Rating: 4.57 / 5 Based on 30 reviews
Firestore (and Firebase) is a really great solution for many different use cases. Everything that does so much gets complicated very quickly, even if it looks simple on the surface. Here are my top disadvantages of Firestore that can bite you badly based on more than ten mobile applications developed in Flutter and React Native and code audits, which we have accomplished at LeanCode.
This series of articles comprehensively describes the pros and cons of using Firestore as the backend for your next mobile application. In this series, we will show you that making this decision is not a simple process, and you need to analyze your app from multiple perspectives.
Posts in the series:
Would you like to learn from our experience what can go wrong with Firestore and Firebase and their biggest disadvantages and limitations? Read on to find out why and what the solution is!
Accessing the data directly from the end-user devices creates some non-trivial problems. Typically, your backend system would act as an intermediary that handles all the cross-cutting concerns. Here there isn’t one. Everything that would normally be done there is now the responsibility of Firestore. And this is a bad idea.
First and foremost, backend systems do validation & authorization. Most of the time, those are separate concerns. Firestore, on the other hand, treats them as equal and presents you with the same solution for both. You basically have to write authorization rules that sometimes do the validation. You have to do that in a custom language that somewhat resembles JavaScript but does not.
Usually, I would say that using a custom language is a good idea. Not in Firestore. These things are too complex to be handled with a language that can only make simple comparisons, retrieve related documents by id or do a simple query. And pretend to have functions. You can’t express anything meaningful and stay sane. Adding validation to the mix doesn’t help (so most of the time, there is no validation at all!).
When it comes to security rules, of course, there are cases when that is not a problem. For example, is that you can “easily” shield yourself from bad actors by just ignoring/sanitizing malformed data on the client. There are cases in Firestore when you don’t need any authorization besides simple “these users can only write these documents and read from those.” I would even say that most projects initially fall under this category.

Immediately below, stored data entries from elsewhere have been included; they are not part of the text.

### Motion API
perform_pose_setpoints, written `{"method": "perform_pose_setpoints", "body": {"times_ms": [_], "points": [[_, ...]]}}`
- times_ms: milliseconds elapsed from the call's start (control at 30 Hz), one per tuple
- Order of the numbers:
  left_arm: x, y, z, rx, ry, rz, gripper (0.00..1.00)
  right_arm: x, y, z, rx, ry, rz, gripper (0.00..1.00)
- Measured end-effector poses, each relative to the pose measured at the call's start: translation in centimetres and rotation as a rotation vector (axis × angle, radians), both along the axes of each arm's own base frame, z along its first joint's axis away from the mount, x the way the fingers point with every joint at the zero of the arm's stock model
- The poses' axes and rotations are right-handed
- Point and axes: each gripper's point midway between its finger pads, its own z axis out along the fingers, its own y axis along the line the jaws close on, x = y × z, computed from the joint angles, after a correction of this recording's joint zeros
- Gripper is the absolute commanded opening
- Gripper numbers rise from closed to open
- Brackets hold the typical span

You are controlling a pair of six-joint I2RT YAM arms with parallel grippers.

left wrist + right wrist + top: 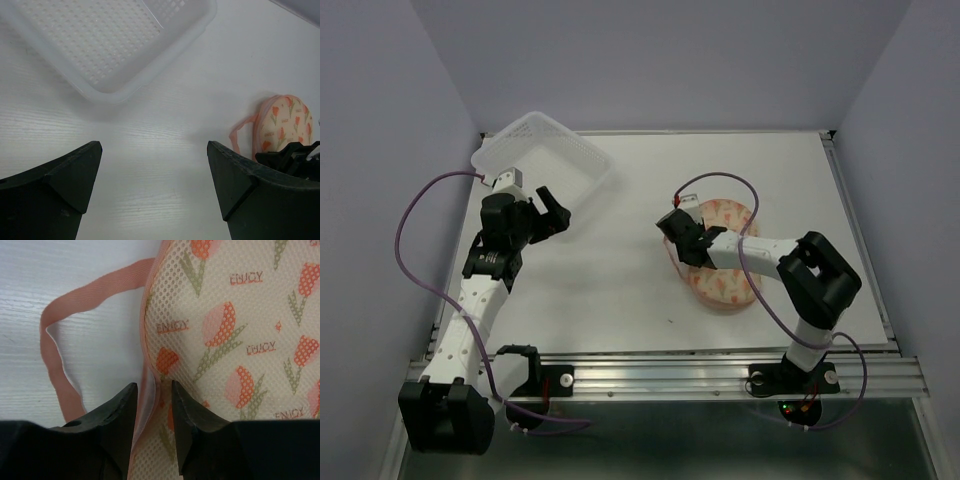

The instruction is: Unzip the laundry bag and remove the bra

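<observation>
2-fingered right tool (153, 385) straddles peach mesh laundry bag (235, 330), grip unclear; left tool (154, 145) released.

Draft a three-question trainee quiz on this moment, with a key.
1. True or false: the laundry bag lies inside the tray.
2. The right gripper straddles: A the tray's wall, B the bag's pink rim, C nothing.
3. Fill in: the left gripper has its jaws ___.
Key: 1 false, it lies on the table, apart from the tray; 2 B; 3 open.
</observation>
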Motion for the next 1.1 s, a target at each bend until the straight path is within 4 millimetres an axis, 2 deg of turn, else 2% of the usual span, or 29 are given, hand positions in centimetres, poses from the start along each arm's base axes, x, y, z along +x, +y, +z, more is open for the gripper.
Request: {"method": "perform_pose_setpoints", "body": {"times_ms": [133, 200, 300, 367, 633, 733, 900, 933, 1100], "points": [[0.0, 0.0, 0.0, -0.001, 0.000, -0.001, 0.99, -0.1, -0.2, -0.9, -0.022, 0.017, -0.001, 0.32], [0.0, 0.0, 0.0, -0.001, 0.000, -0.001, 0.99, -0.1, -0.2, -1.2, -0.025, 0.023, 0.000, 0.25], [0.0, 0.0, 0.0, -0.001, 0.000, -0.001, 0.99, -0.2, -0.2, -1.3, -0.027, 0.025, -0.001, 0.07], [0.0, 0.0, 0.0, -0.001, 0.000, -0.001, 0.99, -0.1, -0.1, -1.3, -0.025, 0.026, 0.001, 0.02], [0.0, -0.1, 0.0, -0.001, -0.001, -0.003, 0.99, 1.1, 2.2, 0.6, 0.035, 0.013, 0.061, 0.01], [0.0, -0.1, 0.1, -0.001, -0.002, -0.003, 0.99, 1.7, 3.4, 2.5, 0.073, -0.010, 0.095, 0.01], [0.0, -0.1, 0.0, -0.001, -0.001, -0.003, 0.99, 2.9, 4.5, 8.0, 0.147, -0.113, 0.118, 0.01], [0.0, -0.1, 0.0, -0.001, -0.001, -0.003, 0.99, 3.0, 4.4, 9.6, 0.165, -0.146, 0.114, 0.01], [0.0, -0.1, 0.0, -0.002, -0.001, -0.003, 0.99, 2.9, 2.2, 15.1, 0.199, -0.270, 0.057, 0.01]]}}
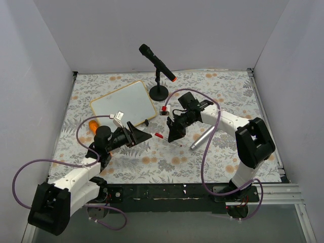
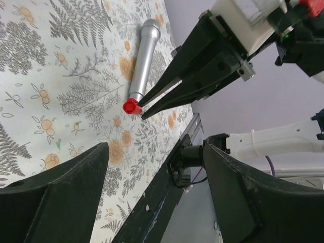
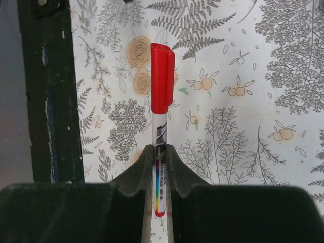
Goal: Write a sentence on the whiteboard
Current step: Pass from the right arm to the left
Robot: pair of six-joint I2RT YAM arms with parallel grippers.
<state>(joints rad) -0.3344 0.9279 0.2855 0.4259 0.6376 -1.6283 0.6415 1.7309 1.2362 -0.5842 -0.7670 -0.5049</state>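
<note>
- Currently, no writing is seen on the whiteboard [image 1: 123, 105]; its glossy white face appears blank in the top view.
- The whiteboard is laid flat at the back left of the table [image 1: 228, 101], well apart from the marker [image 3: 161, 129].
- The marker is clamped in the right gripper [image 3: 160, 152], with the red cap [image 3: 162, 76] still fitted.
- The left gripper [image 2: 154, 157] is held with jaws apart and empty, near the cap.
- Uncapping and all writing are judged to remain.

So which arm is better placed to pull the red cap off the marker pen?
Left. The left fingers stand open facing the red plastic cap, while the right fingers are shut on the white marker barrel.
</note>
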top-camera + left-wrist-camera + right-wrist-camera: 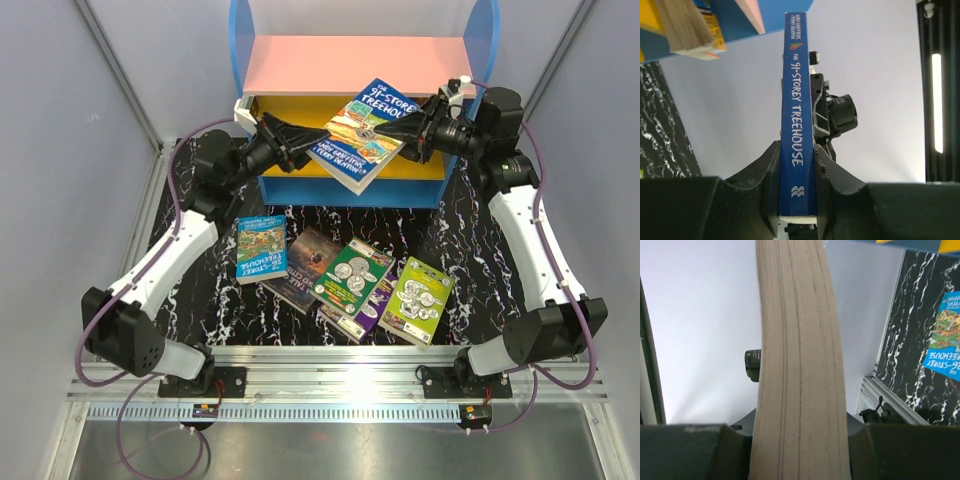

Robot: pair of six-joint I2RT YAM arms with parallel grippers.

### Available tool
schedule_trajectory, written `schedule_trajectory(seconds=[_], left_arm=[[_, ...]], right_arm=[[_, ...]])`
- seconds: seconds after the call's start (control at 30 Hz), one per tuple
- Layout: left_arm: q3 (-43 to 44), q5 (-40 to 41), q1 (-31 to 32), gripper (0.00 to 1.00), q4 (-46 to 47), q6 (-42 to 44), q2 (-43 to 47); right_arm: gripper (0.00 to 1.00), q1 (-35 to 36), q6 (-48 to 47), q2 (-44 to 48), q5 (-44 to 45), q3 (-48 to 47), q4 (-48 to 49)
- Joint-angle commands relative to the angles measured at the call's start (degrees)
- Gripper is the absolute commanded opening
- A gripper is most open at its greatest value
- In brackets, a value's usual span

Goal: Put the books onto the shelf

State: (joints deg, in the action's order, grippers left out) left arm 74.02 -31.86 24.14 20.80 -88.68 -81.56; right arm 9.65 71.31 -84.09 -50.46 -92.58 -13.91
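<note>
Firmly, the left gripper (320,141) clamps a glossy blue book (365,132) by its flat spine (797,135); only the right gripper (408,128) camera shows bowed cream pages (800,365) pinched between its fingers.

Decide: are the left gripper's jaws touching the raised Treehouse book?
Touching: the left wrist view shows the left gripper clamping the book, jaws flush against both covers.

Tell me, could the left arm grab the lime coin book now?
Probably not: its end effector is clamped on the blue Treehouse book by the shelf, with the lime coin book lying far right.
</note>
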Motion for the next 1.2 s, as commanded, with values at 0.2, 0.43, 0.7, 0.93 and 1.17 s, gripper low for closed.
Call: schedule_trajectory(seconds=[0.2, 0.43, 0.7, 0.93, 1.17], left_arm=[[0.0, 2.6, 5.0, 0.0, -15.1, 16.3, 9.0], [-0.9, -9.2, 13.5, 0.01, -13.4, 22.1, 5.1], [-0.3, -21.6, 17.3, 0.12, -15.9, 27.6, 4.0], [-1.4, -26.0, 18.1, 0.15, -16.3, 29.7, 4.7], [-3.1, -20.2, 20.6, 0.0, -12.2, 27.7, 4.6]], right_arm=[[0.09, 0.2, -4.8, 10.2, 1.5, 5.7, -6.1], [0.04, 0.2, -5.5, 14.5, 2.3, 12.3, -9.2], [0.0, 0.1, -12.2, 13.3, 3.9, 8.2, -18.0], [0.0, 0.1, -12.2, 13.3, 4.6, 9.3, -17.6], [0.32, 0.1, -10.0, 11.5, 4.7, 8.5, -13.3]])
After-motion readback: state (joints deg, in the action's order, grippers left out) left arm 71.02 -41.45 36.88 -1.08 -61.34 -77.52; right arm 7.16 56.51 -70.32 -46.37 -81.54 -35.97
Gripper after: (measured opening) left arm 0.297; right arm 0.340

Then the complexity creeps in, and you find yourself deep in the broken Firestore rules, with validation code everywhere in your app. And no security rules.
Uh oh. I think this is the thing that made me (and well… my clients) scream in agony. Firestore pricing looks normal — you pay for ingress/egress, storage & operations. That’s understandable. What makes Firestore pricing hard to maintain is expense monitoring. Or, to be more specific — lack of it.
Firestore doesn’t give you a way to check how much you use. You can see how many ops you’ve already used, but when it comes to storage and ingress/egress, you’re pretty much left to yourself. Firestore doesn’t give you anything meaningful there. You only have a single “storage used” on your GCP bill. It doesn’t tell you how much stored data you really have or how much new data you’re creating. It only means how much they’ve billed you—nothing else. You can try to derive the changes from it, but that won’t be anywhere near “accurate.”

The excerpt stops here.